Greek officials will resume talks with top bank negotiators Friday aimed at lowering the country’s debt owed international private lenders.
Officials close to the negotiations told reporters that progress was made late Thursday during talks, which they said focused on technical and legal issues.
Previous talks have failed to resolve what interest rate the large financial institutions are willing to accept on the revised Greek bonds they hold. The lenders are pressing for a 4 percent rate, but European leaders are demanding 3.5 percent, to ease Greece’s borrowing costs.
On Thursday in Davos, Switzerland, the European Union’s top economic official said that Greece’s public creditors may have to deliver more financial aid to cut its staggering debt because a prospective deal with private lenders is not likely to be big enough.
EU economics commissioner Olli Rehn said Thursday in the Swiss resort town of Davos that he expects the Athens government will reach a deal in the coming days with the private creditors to cut about $130 billion from the debt Greece owes them.
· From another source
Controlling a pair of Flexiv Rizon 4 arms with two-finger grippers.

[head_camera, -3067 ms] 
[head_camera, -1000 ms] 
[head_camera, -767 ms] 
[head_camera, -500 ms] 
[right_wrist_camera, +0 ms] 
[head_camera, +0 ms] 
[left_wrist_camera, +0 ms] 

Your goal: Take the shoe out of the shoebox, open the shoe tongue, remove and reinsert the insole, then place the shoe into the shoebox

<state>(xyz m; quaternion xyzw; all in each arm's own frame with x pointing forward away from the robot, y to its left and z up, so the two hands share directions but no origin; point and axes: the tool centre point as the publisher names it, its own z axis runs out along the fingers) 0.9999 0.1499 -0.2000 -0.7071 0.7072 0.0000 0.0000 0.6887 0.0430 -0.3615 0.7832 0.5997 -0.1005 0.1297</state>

“We are preparing a package which will pave the way for a sustainable solution on Greece, and in that package, yes, on the basis of the revised debt sustainability analysis, there is likely to be some increased need of official sector funding, but not anything dramatic in that sense.”
But he suggested that the 17-nation bloc that uses the common euro currency and the European Central Bank may also have to add money to the debt relief effort aimed at helping financially troubled Greece regain its economic footing over the coming years. It is an idea that numerous European leaders have opposed.
European leaders are pressing Greece to reach a new debt deal with its private creditors that by 2020 would cut the country’s financial obligations to 120 percent of the country’s annual economic output. But the prospective debt relief package with the private lenders would not reach that mark, and perhaps leave a funding shortfall of as much as $19 billion.
Greece’s European neighbors are demanding that it reach an agreement on the debt relief and impose more unpopular austerity measures before they will approve a new $169 billion bailout, the country’s second in two years. Greece says that without the new funding, it will default on its financial obligations in March.